Für diese deutschen Unternehmen ist der schwache Euro das beste, was passieren konnte

Lena Anzenhofer
Trump


US-Präsident Trump hat seine Drohungen über die angekündigten Strafzölle auf Aluminium und Stahl wahr gemacht. Viele deutsche Unternehmen fürchteten dadurch Umsatzrückgänge — doch wie es aussieht, kommt vielen nun ausgerechnet die schlechte wirtschaftliche Lage Spaniens und Italiens zugute.

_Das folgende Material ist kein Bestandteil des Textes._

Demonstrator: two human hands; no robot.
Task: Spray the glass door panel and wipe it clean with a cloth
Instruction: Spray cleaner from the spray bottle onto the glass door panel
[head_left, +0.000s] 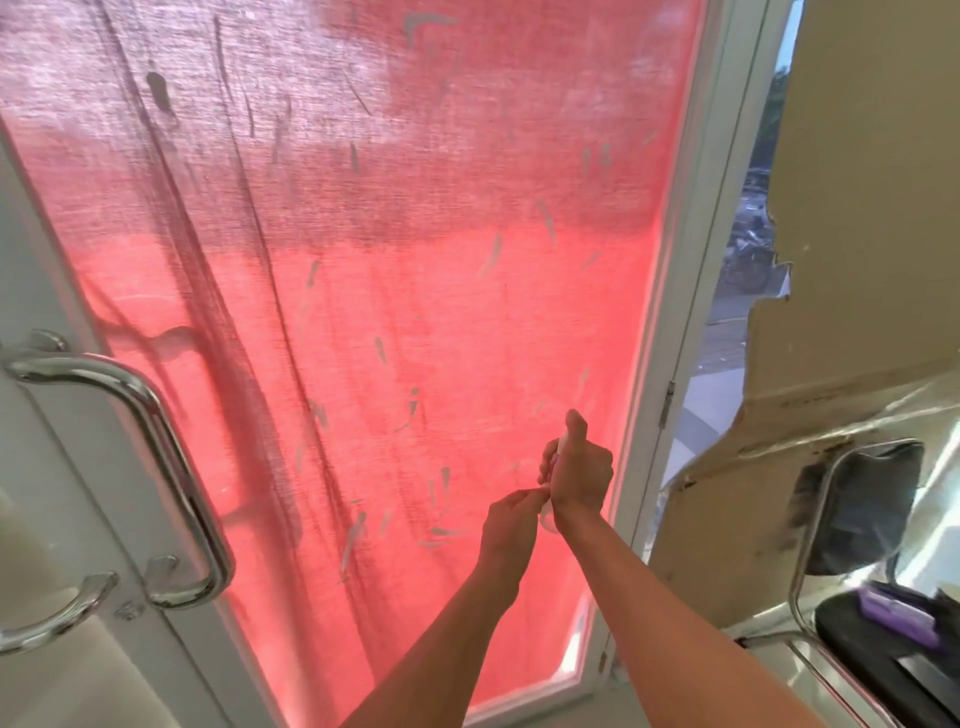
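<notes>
The glass door panel (415, 312) fills the view, with a red curtain glowing behind it and pale streaks on its surface. My right hand (579, 467) grips a small clear spray bottle (549, 512) upright near the panel's lower right, thumb raised at its top. My left hand (511, 525) pinches the bottle's lower part from the left. Most of the bottle is hidden by my fingers. No cloth is in view.
A white door frame (670, 332) runs down the right of the panel. Chrome pull handles (156, 431) stand on the left. At the right, a dark chair (857, 519) with a chrome frame stands beside a beige wall.
</notes>
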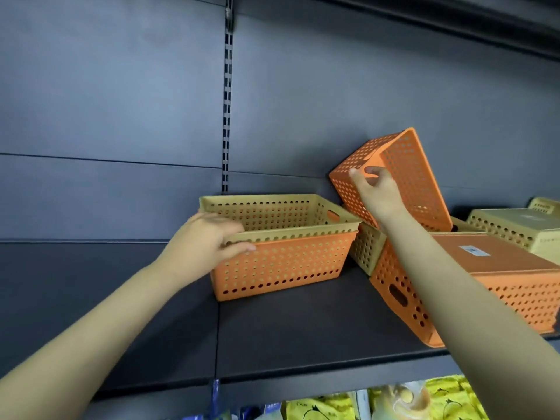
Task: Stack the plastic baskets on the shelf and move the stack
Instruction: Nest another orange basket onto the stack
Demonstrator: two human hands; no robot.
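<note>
A yellow perforated basket (278,209) sits nested inside an orange basket (281,265) in the middle of the dark shelf (303,334). My left hand (206,241) grips the near left corner of this pair at the rims. My right hand (377,194) holds a second orange basket (406,165) by its rim, tilted steeply in the air above the other baskets on the right. Under it stands another yellow basket (366,247), partly hidden by my forearm.
An upside-down orange basket (497,286) with a white label lies at the right front edge of the shelf. More yellow baskets (515,225) stand at the far right. Yellow packets (418,401) fill the shelf below. A slotted upright (227,110) runs down the back panel.
</note>
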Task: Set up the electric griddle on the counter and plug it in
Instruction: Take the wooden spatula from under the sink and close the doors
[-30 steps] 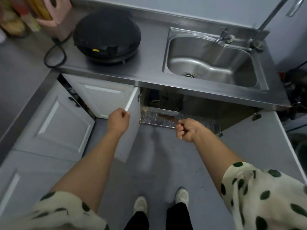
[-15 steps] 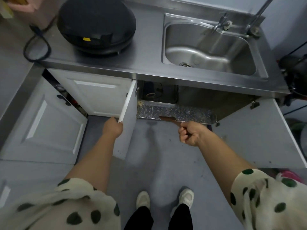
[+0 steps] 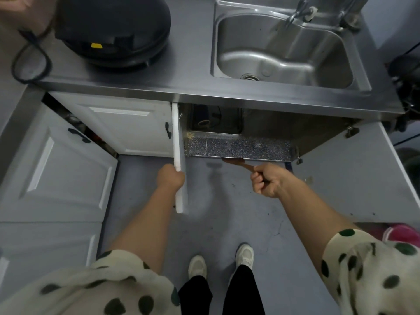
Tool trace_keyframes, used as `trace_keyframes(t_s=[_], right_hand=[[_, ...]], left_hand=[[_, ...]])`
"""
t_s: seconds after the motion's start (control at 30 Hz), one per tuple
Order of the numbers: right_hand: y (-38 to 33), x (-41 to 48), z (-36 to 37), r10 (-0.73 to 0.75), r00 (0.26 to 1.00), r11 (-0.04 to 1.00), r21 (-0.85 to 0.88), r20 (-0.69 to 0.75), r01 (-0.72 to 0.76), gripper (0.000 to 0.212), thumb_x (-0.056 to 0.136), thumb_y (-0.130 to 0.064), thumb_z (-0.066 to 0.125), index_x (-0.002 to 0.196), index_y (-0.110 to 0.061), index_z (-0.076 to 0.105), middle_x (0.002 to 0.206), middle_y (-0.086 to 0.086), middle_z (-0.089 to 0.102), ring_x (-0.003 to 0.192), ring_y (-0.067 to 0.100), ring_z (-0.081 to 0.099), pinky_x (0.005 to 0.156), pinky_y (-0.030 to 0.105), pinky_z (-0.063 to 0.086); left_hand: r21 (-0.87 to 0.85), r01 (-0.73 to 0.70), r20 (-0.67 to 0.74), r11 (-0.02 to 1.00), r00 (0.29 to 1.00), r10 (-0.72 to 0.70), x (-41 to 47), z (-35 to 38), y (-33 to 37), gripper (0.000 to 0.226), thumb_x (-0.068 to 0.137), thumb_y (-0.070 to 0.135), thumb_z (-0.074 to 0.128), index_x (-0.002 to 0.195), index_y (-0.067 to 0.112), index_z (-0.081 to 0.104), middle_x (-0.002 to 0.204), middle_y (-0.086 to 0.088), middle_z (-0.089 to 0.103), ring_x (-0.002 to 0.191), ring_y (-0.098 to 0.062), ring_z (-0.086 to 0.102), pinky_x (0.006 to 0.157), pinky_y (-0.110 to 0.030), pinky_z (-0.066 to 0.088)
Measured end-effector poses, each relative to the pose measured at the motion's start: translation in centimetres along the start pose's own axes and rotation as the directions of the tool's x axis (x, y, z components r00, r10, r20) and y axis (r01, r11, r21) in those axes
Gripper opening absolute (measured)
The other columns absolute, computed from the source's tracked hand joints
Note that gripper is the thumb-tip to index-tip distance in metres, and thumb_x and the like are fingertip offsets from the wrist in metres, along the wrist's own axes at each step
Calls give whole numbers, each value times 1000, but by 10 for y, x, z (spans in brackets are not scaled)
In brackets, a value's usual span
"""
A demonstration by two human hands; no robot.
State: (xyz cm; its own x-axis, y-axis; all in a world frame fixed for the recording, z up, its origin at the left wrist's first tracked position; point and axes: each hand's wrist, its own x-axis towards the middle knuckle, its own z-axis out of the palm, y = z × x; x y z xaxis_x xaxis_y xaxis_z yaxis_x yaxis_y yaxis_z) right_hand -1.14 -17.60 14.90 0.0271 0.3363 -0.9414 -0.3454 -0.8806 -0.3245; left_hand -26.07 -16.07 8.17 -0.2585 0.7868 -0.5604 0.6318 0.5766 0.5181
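Note:
The black round electric griddle (image 3: 111, 26) sits lid-closed on the steel counter (image 3: 188, 71) at the far left. Its black cord (image 3: 29, 62) loops off the counter's left end; the plug is out of sight. Below the counter, my left hand (image 3: 170, 177) is shut on the outer edge of a white cabinet door (image 3: 178, 144), which stands edge-on to me. My right hand (image 3: 267, 180) is a fist around a thin brown wooden handle (image 3: 238, 163) whose far end reaches the open cabinet's speckled floor (image 3: 238, 147).
A steel sink (image 3: 284, 48) with a faucet (image 3: 300, 12) fills the counter's right half. The cabinet's right door (image 3: 341, 178) hangs wide open. A corner cabinet door (image 3: 56, 167) at the left is ajar. A pink slipper (image 3: 402, 233) lies on the floor at right.
The left cabinet door has swung and now stands edge-on to me, with my left hand lower on its edge. My right fist has barely moved.

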Motion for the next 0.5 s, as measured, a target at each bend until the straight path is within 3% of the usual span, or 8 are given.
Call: trace_keyframes(t_s=[0.1,0.27,0.4,0.5], right_hand=[[-6,4,-22,4,1000,1000,18,-9,-4,31,102,-15,28,71,-14,36,32,-3,36,21,4,26,29,7,19],[-23,10,-63,1,999,999,34,-39,0,31,102,-16,28,72,-14,36,32,-3,36,21,4,26,30,6,18],[-46,15,-103,-10,997,999,42,-76,13,31,102,-17,29,72,-15,36,32,-3,36,21,4,26,30,6,19],[-64,22,-130,-16,995,999,40,-97,20,31,103,-17,29,73,-15,37,34,-3,36,21,4,26,31,6,19]], left_hand=[[-75,15,50,997,999,-12,-5,27,25,29,87,11,58,102,-12,64,109,-30,66,102,-39,64,78,-38,50],[-348,78,135,934,990,-33,-10,70,72,30,87,13,59,107,-8,64,108,-24,66,106,-37,64,93,-46,53],[-431,95,172,897,985,-22,-7,101,124,34,88,17,58,115,-5,59,119,-23,62,111,-34,62,99,-43,51],[-437,100,170,894,985,-27,0,120,161,37,89,13,54,121,-4,51,125,-25,57,108,-31,59,85,-30,47]])
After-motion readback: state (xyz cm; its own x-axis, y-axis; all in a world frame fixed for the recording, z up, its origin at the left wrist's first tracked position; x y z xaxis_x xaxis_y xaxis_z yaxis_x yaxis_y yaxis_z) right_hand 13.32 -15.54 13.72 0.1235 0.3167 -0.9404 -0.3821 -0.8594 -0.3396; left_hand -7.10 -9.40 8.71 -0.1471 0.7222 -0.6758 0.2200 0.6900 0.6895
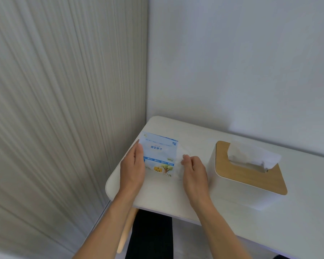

Viele deutsche Unternehmen exportieren einen großen Anteil ihrer Produkte nach Amerika. Bisher sahen die Gewinnerwartungen jedoch nicht rosig aus — der Euro hat in letzter Zeit stark aufgewertet. Das berichtet das Handelsblatt. Noch im vergangenen Jahr notierte der Euro gegenüber dem Dollar 15 Prozent weniger als im ersten Quartal dieses Jahres. Das hatte Gewinneinbußen von rund 15 Milliarden Euro bei börsennotierten Unternehmen zur Folge, was einem minus von 0,5 Prozent entspricht.

2018 könnte ein neues Rekordjahr werden

Der Grund dafür ist, dass Produkte aus dem Euroraum für amerikanische Abnehmer relativ teurer und damit unattraktiver als heimische sind. Umgekehrt heißt das, dass mit Dollar bezahlte Produkte für europäische Hersteller  weniger Gewinne einbringen. Heißt: Je mehr eine Währung abwertet, desto mehr stärkt das die Exporte aus diesen Ländern, und: Wertet eine Währung um fünf Prozent auf, hat das Einkommenseinbußen von rund drei Prozent zur Folge.